Lift the etcd limit from 8GiB to 100GiB #1071

ronaldngounou · 2025-10-11T09:24:57Z

As per performance improvements to etcd size limits have been evaluated to 100GB instead of 8GB.
https://www.cncf.io/blog/2019/05/09/performance-optimization-of-etcd-in-web-scale-data-scenario/

Contributes to issue #588

k8s-ci-robot · 2025-10-11T09:25:03Z

[APPROVALNOTIFIER] This PR is NOT APPROVED

This pull-request has been approved by: ronaldngounou
Once this PR has been reviewed and has the lgtm label, please assign ivanvc for approval. For more information see the Code Review Process.

The full list of commands accepted by this bot can be found here.

Needs approval from an approver in each of these files:

OWNERS

Approvers can indicate their approval by writing /approve in a comment
Approvers can cancel approval by writing /approve cancel in a comment

ronaldngounou · 2025-10-11T18:39:48Z

Lint issues fixed:

content/en/docs/v3.4/faq.md:29:291 MD059/descriptive-link-text 
Link text should be descriptive [Context: "[here]"] 
(https://github.com/DavidAnson/markdownlint/blob/main/doc/md059.md)

jberkus · 2025-10-18T00:22:33Z

If you're doing this refactoring, I'd like to make it clear to users that the 100GB is a recommended maximum size, and not a hard limit. This would mean different text in a couple of places. I don't know what the actual hard limit is; probably need to look at the boltDB code.

ronaldngounou · 2025-11-02T23:03:01Z

Could you please suggest a wording that we should have in the meatime?

content/en/blog/2023/how_to_debug_large_db_size_issue.md

wendy-ha18 · 2025-11-18T08:12:29Z

content/en/docs/v3.5/op-guide/hardware.md

 ## Memory

-etcd has a relatively small memory footprint but its performance still depends on having enough memory. An etcd server will aggressively cache key-value data and spends most of the rest of its memory tracking watchers. Typically 8GB is enough. For heavy deployments with thousands of watchers and millions of keys, allocate 16GB to 64GB memory accordingly.
+etcd has a relatively small memory footprint but its performance still depends on having enough memory. An etcd server will aggressively cache key-value data and spends most of the rest of its memory tracking watchers. Typically 100GB is enough. For heavy deployments with thousands of watchers and millions of keys, allocate 16GB to 64GB memory accordingly.


Suggested change

etcd has a relatively small memory footprint but its performance still depends on having enough memory. An etcd server will aggressively cache key-value data and spends most of the rest of its memory tracking watchers. Typically 100GB is enough. For heavy deployments with thousands of watchers and millions of keys, allocate 16GB to 64GB memory accordingly.

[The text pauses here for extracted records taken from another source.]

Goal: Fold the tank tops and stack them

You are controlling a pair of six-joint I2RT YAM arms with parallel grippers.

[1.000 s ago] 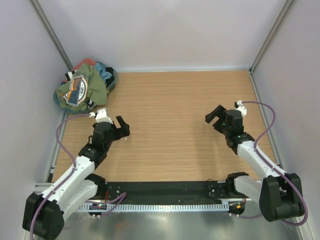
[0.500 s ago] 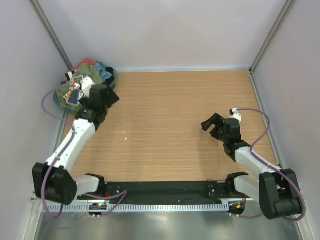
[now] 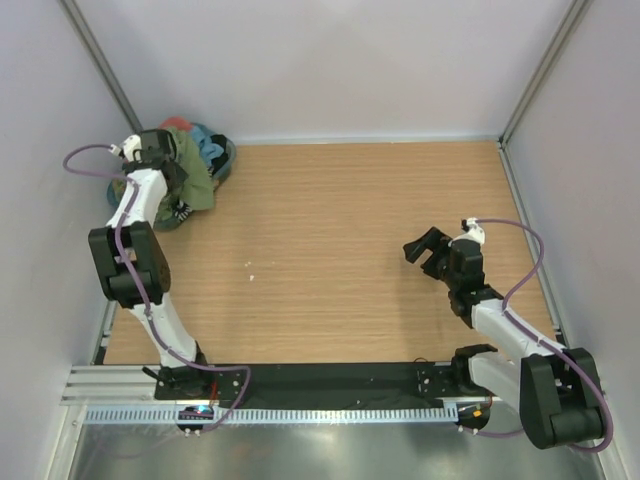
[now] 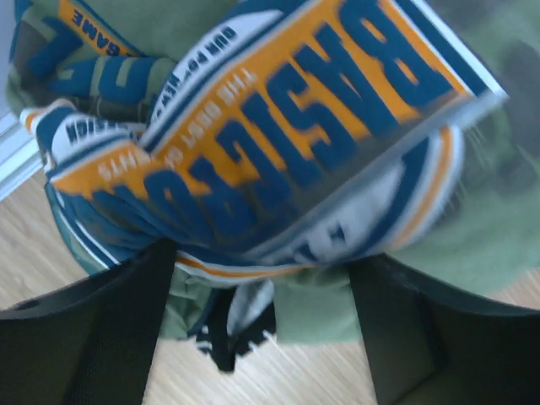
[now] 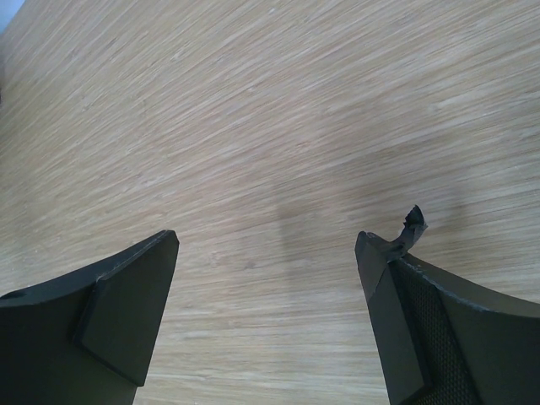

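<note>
Wooden table: one olive tank top, one striped tank top, far-left corner. Left gripper spread astride olive cloth; right gripper spread above wood.

The olive green tank top has a printed patch in orange, dark blue and white, with dark blue letters on the orange bands. The striped tank top is black and white. The heap has also 1 salmon-red garment and 1 light blue garment. The table is light brown wood grain. The 2 arms are white with black joints.
</note>
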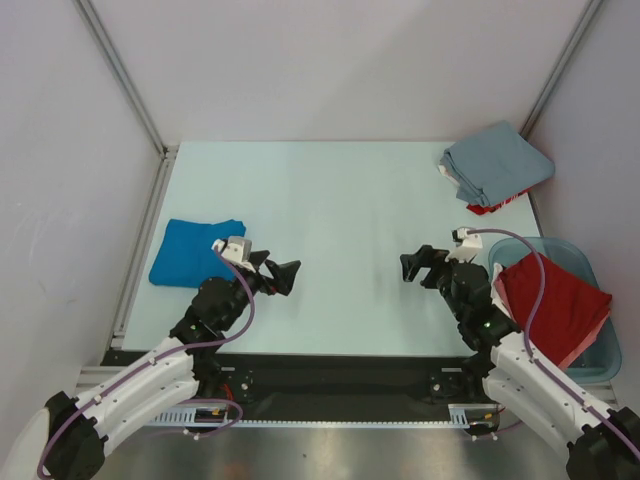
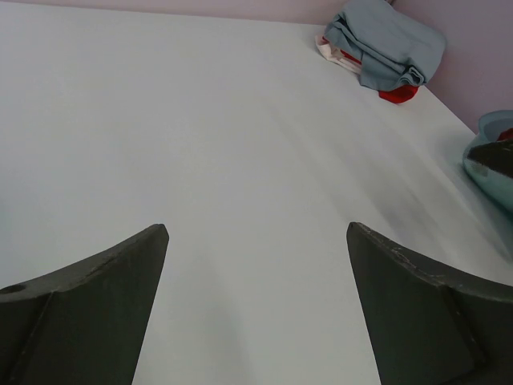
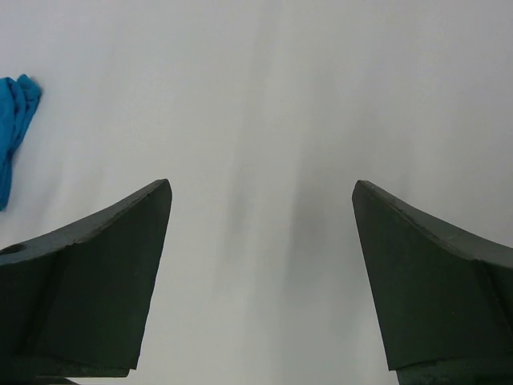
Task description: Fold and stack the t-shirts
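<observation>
The left pincer (image 1: 278,270) and right pincer (image 1: 420,264) faced each other over the near middle of the pale table (image 1: 340,190), each with its fingers spread wide apart and gripping nothing. A blue shirt (image 1: 196,252) lay folded at the table's left edge, just beside the left arm. In the far right corner, a grey-blue shirt (image 1: 498,163) topped a small pile, with red and white cloth showing beneath it. A red shirt (image 1: 552,298) lay crumpled over a translucent bin (image 1: 598,362) at the near right, just beside the right arm.
</observation>
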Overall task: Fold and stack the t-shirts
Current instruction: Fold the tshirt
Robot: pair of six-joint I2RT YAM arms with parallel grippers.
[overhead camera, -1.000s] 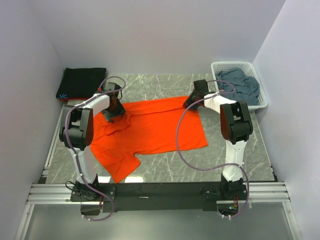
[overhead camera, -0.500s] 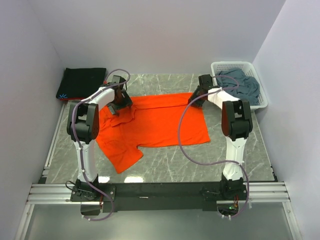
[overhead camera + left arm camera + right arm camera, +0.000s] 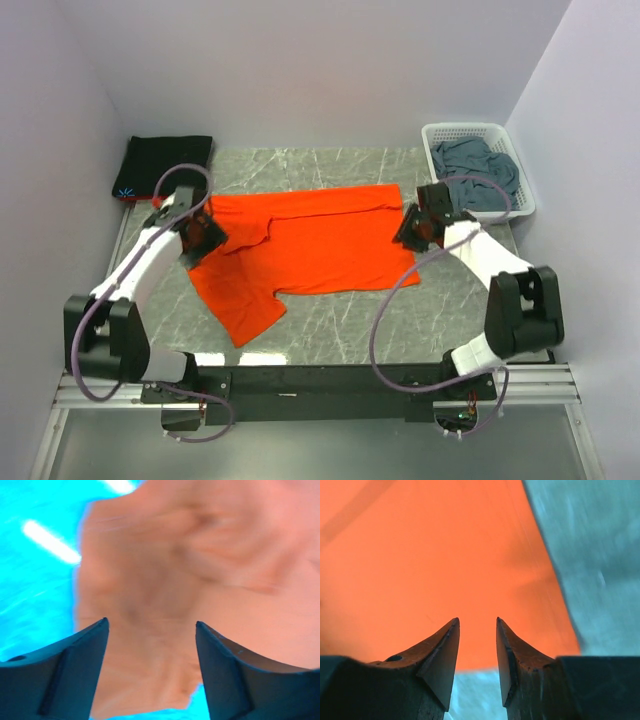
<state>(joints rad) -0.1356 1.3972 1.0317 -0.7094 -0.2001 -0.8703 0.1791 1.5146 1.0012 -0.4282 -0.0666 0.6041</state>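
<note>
Operator: Both arms have swung outward from the shirt's far edge since the earlier frames. The left gripper (image 3: 151, 622) now sits over the upper-left edge of the plain bright orange t-shirt (image 3: 310, 255), and the right gripper (image 3: 477, 620) over its right edge. The cloth lies flatter, centre of frame, on the grey marble-patterned tabletop (image 3: 340, 335).

Observer: Holding anything?

Operator: No. The left jaws stand wide and the right jaws are narrowly parted. I see bare cloth below both and nothing pinched.

Observer: Step?

Operator: I judge the spreading done and the first fold not begun. The next move calls for pinching one side at two points and carrying it across without dragging the lower-left sleeve.

Observer: The others?

Operator: The folded black t-shirt (image 3: 168, 160) is in the upper left corner, with a light-blue mark at its near edge. The slate blue-grey t-shirt (image 3: 478, 172) lies crumpled in the white plastic lattice basket (image 3: 470, 128), upper right.

Observer: Unclear?

Operator: The left wrist view is blurred and colour-cast. I cannot tell whether any fingertip touches the cloth.
</note>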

etcd has a relatively small memory footprint but its performance still depends on having enough memory. An etcd server will aggressively cache key-value data and spends most of the rest of its memory tracking watchers. Typically 8GB is enough. For heavy deployments with thousands of watchers and millions of keys, allocate 16GB to 64GB memory accordingly. 100GB is a suggested maximum size for normal environments and etcd warns at startup if the configured value exceeds it.

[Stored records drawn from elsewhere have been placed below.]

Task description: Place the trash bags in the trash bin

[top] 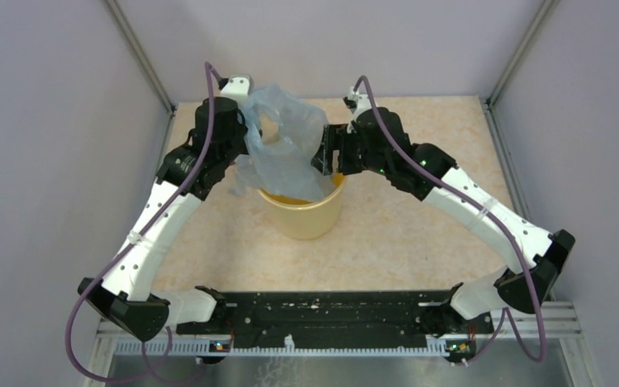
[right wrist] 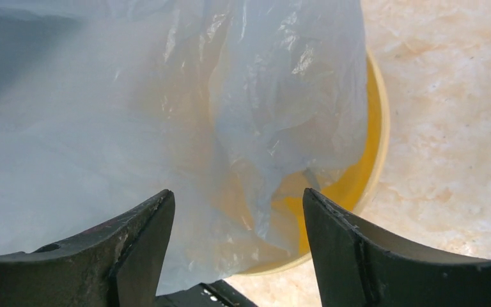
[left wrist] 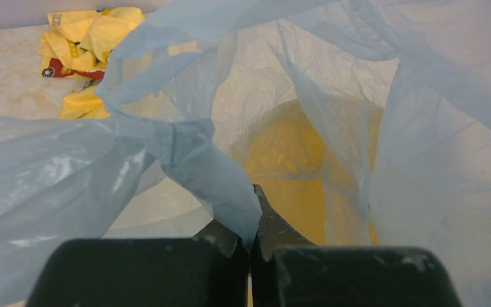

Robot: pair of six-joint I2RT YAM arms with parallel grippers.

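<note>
The pale blue-grey trash bag [top: 286,137] hangs over the round pale yellow trash bin [top: 306,211], its lower end inside the bin's mouth. My left gripper [top: 246,121] is shut on the bag's upper left edge and holds it up; in the left wrist view the film [left wrist: 230,192] is pinched between the closed fingers [left wrist: 275,224]. My right gripper [top: 326,153] is open at the bag's right side, above the bin's rim. In the right wrist view the bag [right wrist: 166,115] fills the space ahead of the spread fingers [right wrist: 332,230], and the bin [right wrist: 367,160] shows behind it.
A crumpled yellow cloth with red and grey marks [left wrist: 86,45] lies on the table beyond the bag in the left wrist view. The beige table [top: 419,218] is walled by grey panels at the back and both sides.
</note>
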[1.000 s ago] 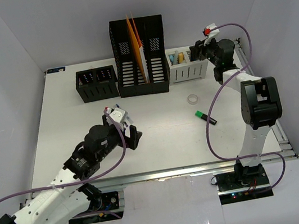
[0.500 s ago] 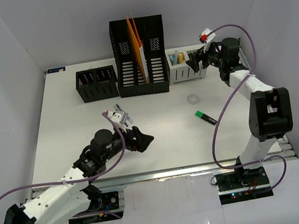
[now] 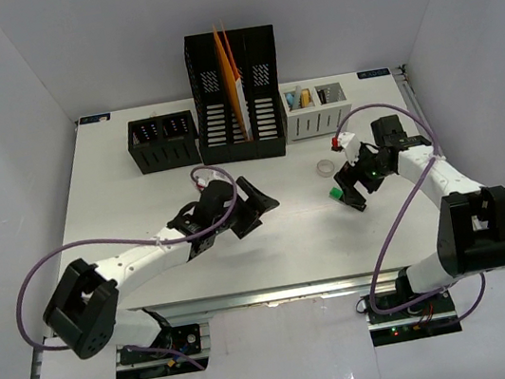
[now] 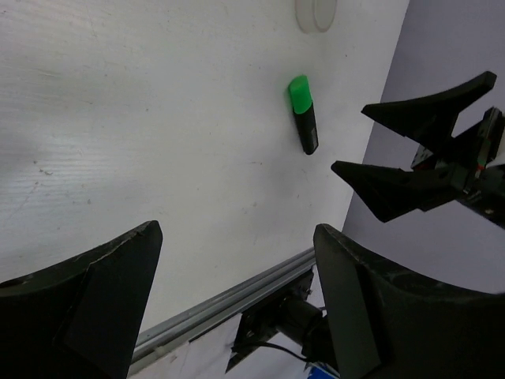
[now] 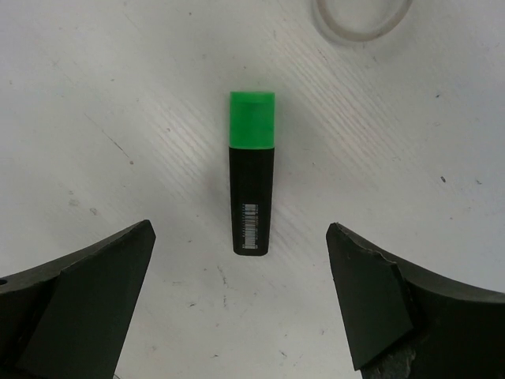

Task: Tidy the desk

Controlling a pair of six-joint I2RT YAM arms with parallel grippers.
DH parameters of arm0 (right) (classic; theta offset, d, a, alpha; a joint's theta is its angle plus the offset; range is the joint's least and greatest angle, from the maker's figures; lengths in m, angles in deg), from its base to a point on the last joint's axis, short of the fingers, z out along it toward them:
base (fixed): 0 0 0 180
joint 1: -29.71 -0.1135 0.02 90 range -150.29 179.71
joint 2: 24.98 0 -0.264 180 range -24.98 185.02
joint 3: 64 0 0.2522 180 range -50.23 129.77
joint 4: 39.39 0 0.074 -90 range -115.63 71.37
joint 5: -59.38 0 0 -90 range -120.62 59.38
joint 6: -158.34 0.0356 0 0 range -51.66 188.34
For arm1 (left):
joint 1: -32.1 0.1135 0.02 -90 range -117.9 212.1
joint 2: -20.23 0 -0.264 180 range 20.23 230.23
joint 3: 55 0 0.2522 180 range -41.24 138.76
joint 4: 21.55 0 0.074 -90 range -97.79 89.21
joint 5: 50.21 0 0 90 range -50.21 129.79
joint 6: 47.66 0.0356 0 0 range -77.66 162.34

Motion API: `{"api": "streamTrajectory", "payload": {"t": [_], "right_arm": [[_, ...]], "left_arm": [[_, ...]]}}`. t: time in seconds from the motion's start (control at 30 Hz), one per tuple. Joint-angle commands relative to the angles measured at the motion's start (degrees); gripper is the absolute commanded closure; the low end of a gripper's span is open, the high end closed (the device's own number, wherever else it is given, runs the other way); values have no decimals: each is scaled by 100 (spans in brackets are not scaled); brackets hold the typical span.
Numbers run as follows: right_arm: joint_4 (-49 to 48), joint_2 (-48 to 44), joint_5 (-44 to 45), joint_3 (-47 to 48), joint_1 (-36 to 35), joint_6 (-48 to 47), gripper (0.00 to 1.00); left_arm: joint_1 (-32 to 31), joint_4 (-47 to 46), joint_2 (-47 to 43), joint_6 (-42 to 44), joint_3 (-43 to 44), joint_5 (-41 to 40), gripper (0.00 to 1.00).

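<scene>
The desk is a white tabletop with white walls around it. A highlighter with a black body and green cap lies flat at the right middle; its cap shows in the top view. My right gripper hangs above it, open and empty, one finger on each side of its black end; it also shows in the top view. My left gripper is open and empty near the desk's middle, pointing at the highlighter. A clear tape ring lies just behind the highlighter.
A tall black file holder with orange folders stands at the back. A low black organizer is to its left and a white pen tray to its right. A metal rail runs along the near edge.
My right gripper has swung from the white pen tray at the back down over the highlighter. My left arm has reached further right toward the desk's middle.
</scene>
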Motion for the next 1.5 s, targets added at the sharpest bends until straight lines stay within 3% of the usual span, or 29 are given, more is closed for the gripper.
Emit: {"api": "streamTrajectory", "payload": {"t": [0.0, 0.1, 0.37, 0.6, 0.7, 0.8, 0.87, 0.9, 1.03, 1.27, 1.47], "right_arm": [[-254, 112, 397, 22, -91, 59, 4], [-399, 294, 428, 29, -161, 146, 4], [-799, 639, 561, -12, -577, 231, 7], [-927, 1205, 790, 217, -714, 263, 20], [-919, 1386, 811, 250, -720, 249, 33], [-924, 1428, 777, 235, -712, 245, 45], [-910, 1414, 732, 224, -720, 240, 55], [-886, 1406, 693, 232, -720, 209, 66], [-554, 1413, 381, 324, -720, -57, 88], [178, 1124, -418, 1311, -703, -304, 92], [-570, 1176, -450, 2948, -478, 306, 92]], "left_arm": [[-88, 757, 552, -981, 644, -425, 13], [-102, 956, 831, -1197, 909, -580, 18], [-110, 1253, 1275, -778, 1373, -757, 19], [-96, 1406, 779, 45, 1178, -1459, 20], [-66, 1372, 327, 668, 1030, -1738, 20], [-12, 648, -454, 2220, 692, -1466, 18], [22, 162, -1083, 3710, 392, -1039, 15], [30, 99, -1265, 3952, 242, -952, 14], [121, 709, -1921, 4933, 368, -1395, 9], [257, 1443, -2436, 5825, 340, -1824, 6], [848, 1518, -2354, 5785, -287, -1309, 5]]}}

Within the context of this doc: etcd has a relatively small memory ...... Typically 8GB is enough.... 100GB is a suggested maximum size for normal environments and etcd warns at startup if the configured value exceeds it is makes more sense for me.

Do we actually have a warning at 100GB? I don't have a machine I can test that on.

Reverted this change

content/en/docs/v3.1/dev-guide/limit.md

jberkus · 2025-11-19T01:27:30Z

content/en/docs/v3.5/op-guide/hardware.md

 ## Memory

-etcd has a relatively small memory footprint but its performance still depends on having enough memory. An etcd server will aggressively cache key-value data and spends most of the rest of its memory tracking watchers. Typically 8GB is enough. For heavy deployments with thousands of watchers and millions of keys, allocate 16GB to 64GB memory accordingly.
+etcd has a relatively small memory footprint but its performance still depends on having enough memory. An etcd server will aggressively cache key-value data and spends most of the rest of its memory tracking watchers. Typically 100GB is enough. For heavy deployments with thousands of watchers and millions of keys, allocate 16GB to 64GB memory accordingly.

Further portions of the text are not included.